Ya hemos comentado en aneteriores ocasiones que repetir las elecciones no es el fin del mundo: no había sucedido nunca desde la restauración de la democracia, pero alguna vez tenía que ser la primera. Es verdad que las elecciones del 20 de diciembre de 2015 pusieron fin a un escenario político percibido muy negativamente por la opinión pública: el bipartidismo. Nos hemos pasado al menos una década y media echando pestes contra el bipartidismo y al final hemos conseguido que no haya bipartidismo, pero lo que hay desde finales del año pasado puede que nos acaba gustando todavía menos.
Necesitaríamos unos dirigentes políticos con más cintura, con más fineza, como dicen los italianos, para hacer frente al panorama surgido de las urnas, pero parece que nuestros representantes sólo están dotados para el trazo de brocha gorda. Porque las urnas acabaron con el bipartidismo, pero no acabaron con otra carencia endémica de nuestro sistema político desde 1977: la ausencia de los partidos bisagra, esas fuerzas políticas no demasiado grandes, situadas más bien en la zona templada del espectro político y que tienen capacidad para inclinar la balanza hacia un lado u otro cuando llega la hora de formar gobierno.
Desde las primeras elecciones democráticas ese papel de bisagras venían jugándolo las fuerzas nacionalistas, especialmente el Partido Nacionalista Vasco y Convergencia y Unión ( ahora llamada Democracia y Libertad.) Ciertamente, estas fuerzas nacinalistas han arrimado el ascua a su sardina cuanto han podido y a veces se han comportado con un oportunismo deleznable. Por poner sólo un ejemplo: en el año 2000, cuando el PP de José María Aznar se hizo con la mayoría absoluta en el Congreso, tanto el PNV con CIU votaron a favor de su investidura a cambio de nada, simplemente para llevarse bien con el Jefe del Gobierno. Sin embargo, en 2016 estos mismos PNV y CIU - en vista de que el candidato Sánchez necesitaba o podía necesitar sus votos - han pedido nada menos que el derecho de autodeterminación a cambio de su voto favorable.
La conclusión lógica, el acuerdo básico entre los partidos estatales, debería ser que mientras los partidos nacionalistas no se bajen del burro de sus exigencias exorbitantes quedan descartados por completo para cualquier negociación previa a la investidura. En el Congreso actual hay 25 diputados (6 PNV, 9 ERC, 8 DyL y 2 EHBildu) con los que no se debería contar ni para bien ni para mal, como si no existieran a los efectos de la formación de un gobierno para España.
¿Y qué nos quedaría si hiciéramos ese descarte?
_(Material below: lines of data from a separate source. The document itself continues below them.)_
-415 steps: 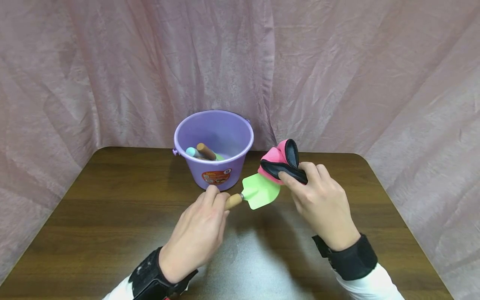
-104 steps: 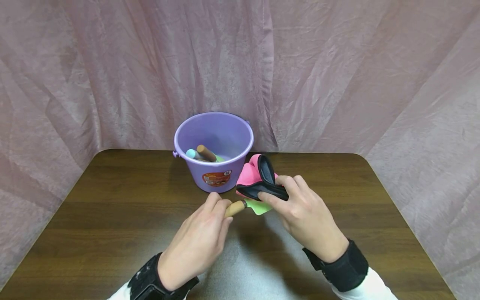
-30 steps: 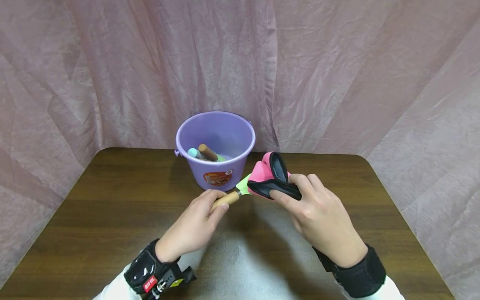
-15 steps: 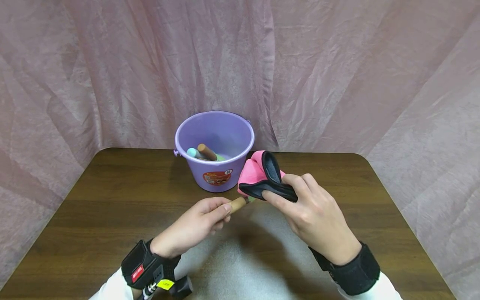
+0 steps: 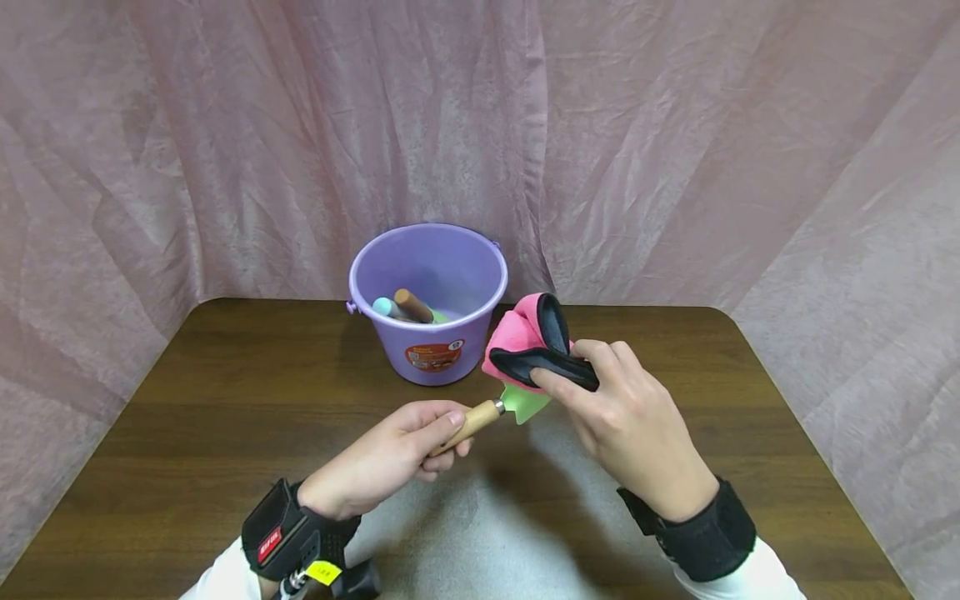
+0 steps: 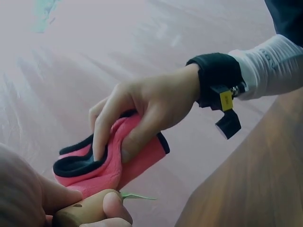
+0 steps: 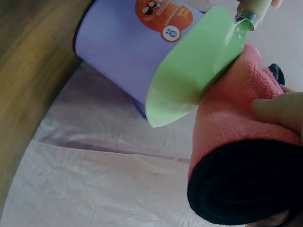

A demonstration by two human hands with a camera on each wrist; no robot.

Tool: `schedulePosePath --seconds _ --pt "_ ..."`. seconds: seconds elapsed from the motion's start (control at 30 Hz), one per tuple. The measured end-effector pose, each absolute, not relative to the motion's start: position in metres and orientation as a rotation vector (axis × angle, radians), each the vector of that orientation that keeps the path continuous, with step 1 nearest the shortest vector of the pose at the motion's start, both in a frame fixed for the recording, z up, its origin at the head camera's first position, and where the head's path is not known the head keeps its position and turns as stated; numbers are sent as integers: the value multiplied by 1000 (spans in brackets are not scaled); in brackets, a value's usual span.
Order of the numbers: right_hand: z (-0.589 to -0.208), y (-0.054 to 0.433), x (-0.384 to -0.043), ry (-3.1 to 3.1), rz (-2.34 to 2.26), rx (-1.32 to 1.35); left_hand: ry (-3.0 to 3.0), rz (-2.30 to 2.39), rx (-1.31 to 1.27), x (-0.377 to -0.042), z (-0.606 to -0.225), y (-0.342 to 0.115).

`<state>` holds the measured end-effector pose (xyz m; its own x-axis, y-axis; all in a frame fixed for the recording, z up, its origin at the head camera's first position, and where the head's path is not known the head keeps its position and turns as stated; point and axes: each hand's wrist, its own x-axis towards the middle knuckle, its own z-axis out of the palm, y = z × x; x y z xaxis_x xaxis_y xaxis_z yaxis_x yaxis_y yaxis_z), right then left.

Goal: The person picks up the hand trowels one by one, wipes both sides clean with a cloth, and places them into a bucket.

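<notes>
My left hand (image 5: 397,454) grips the wooden handle of a small green-bladed trowel (image 5: 525,403) above the table, thumb on top. My right hand (image 5: 630,421) pinches a folded, fluffy pink cloth (image 5: 517,337) with black edging and a dark inner side. In the head view the cloth covers much of the blade. The right wrist view shows the cloth (image 7: 227,109) against one side of the blade (image 7: 194,66). From the left wrist, the right hand (image 6: 151,104) appears with its fingers tucked into the cloth's fold, and only a sliver of blade is visible.
A purple bucket (image 5: 435,342) with an orange label stands just behind the hands, near the table's far edge. Inside it lie a brown handle (image 5: 412,305) and a light-blue handle (image 5: 386,306). A pink curtain (image 5: 360,125) hangs behind the wooden table (image 5: 225,400).
My left hand has turned since a second ago, bringing its thumb uppermost on the handle. Over the last half second the cloth has moved slightly right and up, baring more green blade.
</notes>
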<state>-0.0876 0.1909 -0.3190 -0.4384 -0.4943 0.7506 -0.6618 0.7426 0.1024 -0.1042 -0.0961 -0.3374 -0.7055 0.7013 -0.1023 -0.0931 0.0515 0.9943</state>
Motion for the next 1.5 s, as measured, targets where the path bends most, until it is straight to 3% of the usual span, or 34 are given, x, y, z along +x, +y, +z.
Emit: schedulePosePath --seconds 0.87,1.5 --pt "-326 207 -93 -2327 297 477 1741 1790 608 -101 -337 -101" --pt "-327 201 -90 -2311 314 552 1643 1804 669 -104 -336 -100"
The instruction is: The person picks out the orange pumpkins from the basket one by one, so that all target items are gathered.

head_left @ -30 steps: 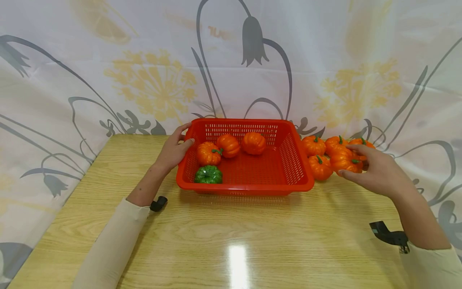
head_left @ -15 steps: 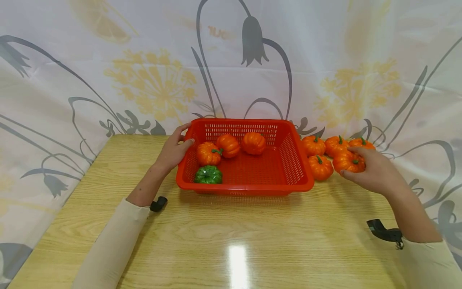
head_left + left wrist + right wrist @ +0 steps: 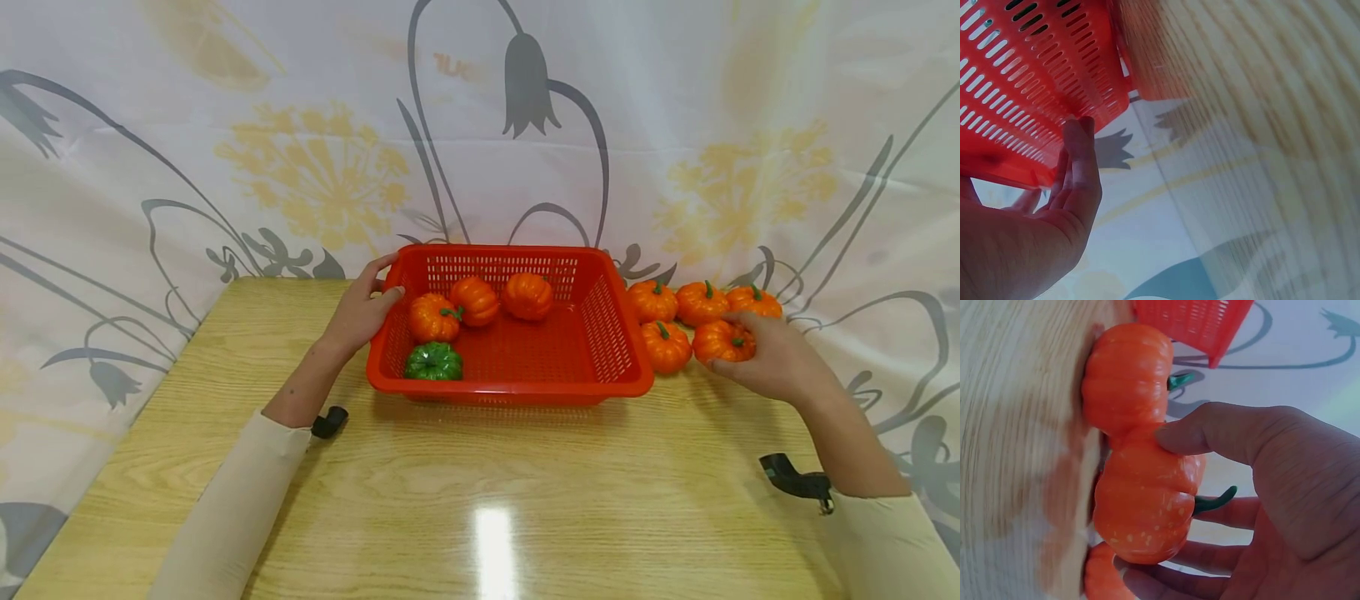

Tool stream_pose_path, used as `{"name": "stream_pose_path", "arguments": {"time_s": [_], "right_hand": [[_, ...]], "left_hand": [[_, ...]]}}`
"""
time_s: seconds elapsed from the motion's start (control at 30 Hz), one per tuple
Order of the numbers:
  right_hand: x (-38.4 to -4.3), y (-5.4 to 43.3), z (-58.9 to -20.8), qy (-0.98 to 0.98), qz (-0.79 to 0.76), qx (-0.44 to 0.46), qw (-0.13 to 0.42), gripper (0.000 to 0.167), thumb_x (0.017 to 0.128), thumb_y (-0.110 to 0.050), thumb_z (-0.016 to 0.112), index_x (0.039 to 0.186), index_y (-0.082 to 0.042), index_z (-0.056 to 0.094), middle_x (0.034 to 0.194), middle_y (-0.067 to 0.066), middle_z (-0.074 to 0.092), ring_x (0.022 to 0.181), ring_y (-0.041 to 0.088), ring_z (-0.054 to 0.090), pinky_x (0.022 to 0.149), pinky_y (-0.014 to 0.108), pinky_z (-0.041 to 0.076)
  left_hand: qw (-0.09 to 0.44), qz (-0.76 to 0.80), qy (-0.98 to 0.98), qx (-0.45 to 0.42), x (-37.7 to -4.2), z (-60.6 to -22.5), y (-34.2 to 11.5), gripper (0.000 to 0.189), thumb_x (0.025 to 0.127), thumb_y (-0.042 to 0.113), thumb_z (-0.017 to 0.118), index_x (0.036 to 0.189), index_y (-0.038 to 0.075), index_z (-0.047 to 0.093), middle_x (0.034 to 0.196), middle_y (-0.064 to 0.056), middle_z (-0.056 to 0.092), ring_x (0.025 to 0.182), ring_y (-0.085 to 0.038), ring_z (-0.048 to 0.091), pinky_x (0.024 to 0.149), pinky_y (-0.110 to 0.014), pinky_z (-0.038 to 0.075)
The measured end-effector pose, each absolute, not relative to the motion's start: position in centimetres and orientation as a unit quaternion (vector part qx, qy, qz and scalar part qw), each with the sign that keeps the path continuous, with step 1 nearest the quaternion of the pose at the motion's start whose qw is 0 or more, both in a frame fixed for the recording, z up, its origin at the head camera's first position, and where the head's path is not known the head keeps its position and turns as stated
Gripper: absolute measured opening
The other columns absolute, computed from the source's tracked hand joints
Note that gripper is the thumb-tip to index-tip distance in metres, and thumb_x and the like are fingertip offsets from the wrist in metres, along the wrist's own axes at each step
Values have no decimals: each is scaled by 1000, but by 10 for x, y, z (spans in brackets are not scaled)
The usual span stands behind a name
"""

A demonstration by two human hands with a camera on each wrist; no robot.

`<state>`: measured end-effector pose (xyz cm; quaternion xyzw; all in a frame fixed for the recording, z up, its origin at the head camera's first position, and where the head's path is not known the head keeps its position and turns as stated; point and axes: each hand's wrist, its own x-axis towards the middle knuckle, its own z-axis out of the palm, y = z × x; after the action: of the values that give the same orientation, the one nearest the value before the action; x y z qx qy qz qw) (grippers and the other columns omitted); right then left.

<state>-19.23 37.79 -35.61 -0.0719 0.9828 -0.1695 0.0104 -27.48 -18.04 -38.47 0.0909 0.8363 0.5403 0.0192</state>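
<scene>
The right hand [image 3: 772, 362] has thumb and fingers curled round a small orange pumpkin [image 3: 722, 342] — in the right wrist view the thumb [image 3: 1210, 434] presses its ribbed flank while the fingers [image 3: 1222, 512] cup the far side, just under the green stem [image 3: 1213, 502]. It looks light, stiff and hollow, likely moulded plastic or foam with a slightly glossy skin, so a moderate squeeze across the widest ribs should hold it; the thin stem seems a poor place to pinch. The pumpkin sits in the hand's hollow, low over or resting on the wooden table [image 3: 480, 492] — I cannot tell which. A second pumpkin [image 3: 1125, 378] lies just beyond the thumb, touching or nearly touching the held one, and three more sit nearby. The red basket [image 3: 626, 358] is further out to the thumb side. The left hand [image 3: 360, 312] grips that basket's near-left corner, fingers [image 3: 1075, 175] flat against the slotted outer wall and thumb over the rim.
</scene>
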Motion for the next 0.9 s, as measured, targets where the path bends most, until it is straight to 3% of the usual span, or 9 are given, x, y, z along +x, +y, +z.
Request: {"name": "stream_pose_path", "arguments": {"time_s": [0.57,0.9], "right_hand": [[-199,383,-372,987,-144,-68,19,76,90,-31,79,142,15,48,136,49,47,124,66,43,104,78,38],[-202,382,-379,985,-157,-62,13,79,90,-31,80,142,18,45,135,49,47,123,66,45,104,77,38]], "left_hand": [[15,542,835,92,-276,-388,-180,62,111,26,50,169,22,29,132,-25,57,105,-40,70,80,-41,66],[21,542,835,90,-273,-384,-180,63,111,27,51,170,26,27,135,-27,56,109,-43,69,85,-47,65]]}}
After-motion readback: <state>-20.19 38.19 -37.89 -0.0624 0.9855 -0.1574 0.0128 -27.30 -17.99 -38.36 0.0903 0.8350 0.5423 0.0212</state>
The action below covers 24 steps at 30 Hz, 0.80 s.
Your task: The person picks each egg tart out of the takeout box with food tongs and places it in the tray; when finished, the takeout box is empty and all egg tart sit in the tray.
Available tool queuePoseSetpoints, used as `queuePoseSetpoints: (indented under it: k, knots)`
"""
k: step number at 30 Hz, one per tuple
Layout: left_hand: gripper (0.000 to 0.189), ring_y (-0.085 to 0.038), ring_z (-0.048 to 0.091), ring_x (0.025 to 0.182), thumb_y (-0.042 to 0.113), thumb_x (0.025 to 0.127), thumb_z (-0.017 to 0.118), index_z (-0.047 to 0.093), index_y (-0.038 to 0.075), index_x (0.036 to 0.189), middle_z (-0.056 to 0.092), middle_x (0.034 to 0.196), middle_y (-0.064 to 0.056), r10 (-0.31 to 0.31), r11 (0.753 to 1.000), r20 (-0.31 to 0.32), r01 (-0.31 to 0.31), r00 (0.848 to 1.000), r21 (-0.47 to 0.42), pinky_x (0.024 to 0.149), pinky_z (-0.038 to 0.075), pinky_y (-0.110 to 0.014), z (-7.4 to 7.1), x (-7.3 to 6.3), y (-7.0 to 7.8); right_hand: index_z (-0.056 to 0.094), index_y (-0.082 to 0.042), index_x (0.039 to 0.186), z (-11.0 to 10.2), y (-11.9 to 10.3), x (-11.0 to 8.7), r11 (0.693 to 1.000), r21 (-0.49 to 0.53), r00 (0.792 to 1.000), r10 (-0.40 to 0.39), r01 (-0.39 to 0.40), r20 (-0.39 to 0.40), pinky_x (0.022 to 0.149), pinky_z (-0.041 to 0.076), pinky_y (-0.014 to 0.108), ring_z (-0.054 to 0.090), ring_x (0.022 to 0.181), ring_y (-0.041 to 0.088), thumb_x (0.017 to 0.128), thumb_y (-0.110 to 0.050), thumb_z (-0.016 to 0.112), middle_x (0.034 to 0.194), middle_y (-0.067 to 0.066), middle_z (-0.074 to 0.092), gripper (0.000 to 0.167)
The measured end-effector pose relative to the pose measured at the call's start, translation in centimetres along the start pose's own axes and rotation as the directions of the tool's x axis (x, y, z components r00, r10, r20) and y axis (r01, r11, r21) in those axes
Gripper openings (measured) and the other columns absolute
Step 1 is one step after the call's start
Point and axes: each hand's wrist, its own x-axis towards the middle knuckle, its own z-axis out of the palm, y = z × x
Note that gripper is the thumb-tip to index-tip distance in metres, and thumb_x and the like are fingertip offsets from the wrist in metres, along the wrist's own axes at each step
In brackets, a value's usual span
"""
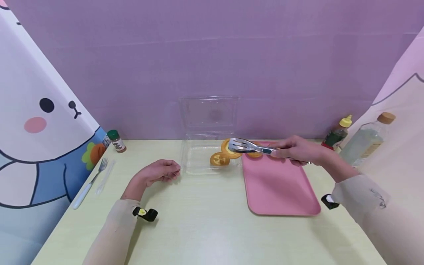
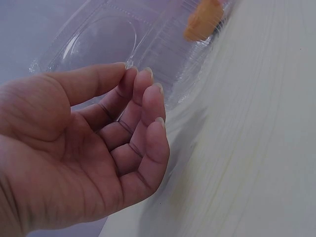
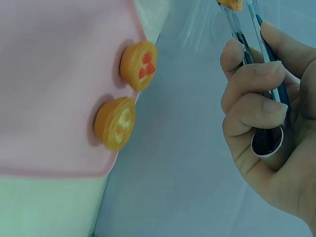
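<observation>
My right hand point(image 1: 298, 150) grips metal tongs point(image 1: 246, 145) whose tips hold an egg tart point(image 1: 226, 151); a bit of this tart shows between the tongs' arms at the top of the right wrist view. It hangs over a clear plastic container point(image 1: 195, 171) with its lid raised at the back. Inside the container sits another egg tart point(image 1: 219, 159). At the container's left edge, my left hand point(image 1: 159, 172) pinches the rim between thumb and forefinger, other fingers curled. On the pink tray point(image 1: 281, 195) stand a tart with red pieces point(image 3: 139, 65) and a tart with pale topping point(image 3: 115, 123).
To the left lie a fork point(image 1: 87, 187) and a clear plastic utensil point(image 1: 105, 178); behind them stands a green-capped spice jar point(image 1: 117, 141). A yellow-capped sauce bottle point(image 1: 337, 134) and a cork-topped clear bottle point(image 1: 366, 141) are beyond my right arm. A purple cloth point(image 1: 212, 55) closes off the back.
</observation>
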Motion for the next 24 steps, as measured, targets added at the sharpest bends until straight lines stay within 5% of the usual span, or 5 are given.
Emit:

Nos quedaría esto: el PP, 123 diputados; el PSOE, 89; Podemos y sus confluencias, 69; Ciudadanos, 40; IU, 2; y Nacionalistas Canarios, 2. Con estos últimos aún se puede contar, pero en el futuro también habría que excluirlos, si su comportamiento llegase a ser ( que no creo) como el de los otros nacionalistas arriba citados. En este contexto, los socialistas y su líder, Pedro Sánchez, deberían haber comprendido que no contaban con los votos necesarios para echar a Mariano Rajoy de la Moncloa. Deberían haber comprendido que el gobierno de izquierdas, o el gobierno del cambio como obsesivamente repiten una y otra vez, era inviable; que Ciudadanos es una fuerza más cercana al PP que a Podemos y que nunca podría haber un ejecutivo apoyado o integrado por PSOE, Podemos y Ciudadanos. Deberían haber comprendido que el mandato de las urnas para ellos era el de permanecer en la oposición por el momento, pero sin actuar como el perro del hortelano: ni come ni deja comer.